Strata Illuminata teased and tempted her mythological hero, Voltus Electricalus, as she romped across the dew covered lawn. The fescue glittered under her feet, reflecting the brilliant beams cast by thousands of tiny lights adorning her otherwise naked body. V.E. laughed lustily and gave chase.
"Come to me, my flashy seductress!" he called, pursuing his flickering loved one. "Illuminata! Illuminata!"
She squealed and threw herself into his arms, giving little thought to the crackling of tiny bulbs. They bought only the kind that would continue to burn if one burned out.
The thunder of the approaching storm was muffled by the shouts and laughter of the radiant lovers who were now entangled in their multiple extension cords as they thrashed about in fervent embrace.

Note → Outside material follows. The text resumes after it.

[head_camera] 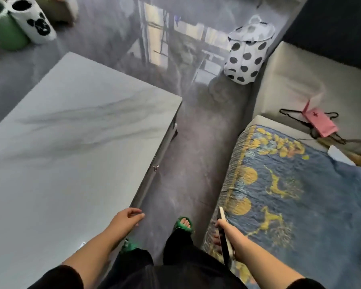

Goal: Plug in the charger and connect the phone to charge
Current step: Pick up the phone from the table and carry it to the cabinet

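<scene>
My right hand (pixel 227 232) grips a phone (pixel 224 236) with a dark screen and pale edge, held edge-on beside the sofa's blue and yellow blanket (pixel 296 195). My left hand (pixel 127 219) hangs empty with loosely curled fingers near the corner of the marble-topped table (pixel 71 142). No charger or wall socket shows in the head view. A thin black cord (pixel 290 113) lies on the sofa cushion by a pink bag; I cannot tell what it is.
I stand in a narrow grey-floored aisle (pixel 186 153) between the table on the left and a sofa (pixel 300 80) on the right. A polka-dot basket (pixel 246 57) stands ahead. A pink bag (pixel 319 122) lies on the sofa. Green and white cylinders (pixel 19 24) sit far left.
</scene>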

The immense bolt of lightning ripped out of the turbulent sky and made contact with their many-lighted bodies.
And that was the end of that marriage.


©Ramey Channell 2004

3 comments:

Susan Ramey Cleveland said...

Oh boy! the best short story ever--with the most puzzling title.

Joanne Ramey Cage said...

This is a great story, and I'm glad it has won a prize and been published. Write more.

Linda Ricottone said...

I was "captivated"! Loved every word!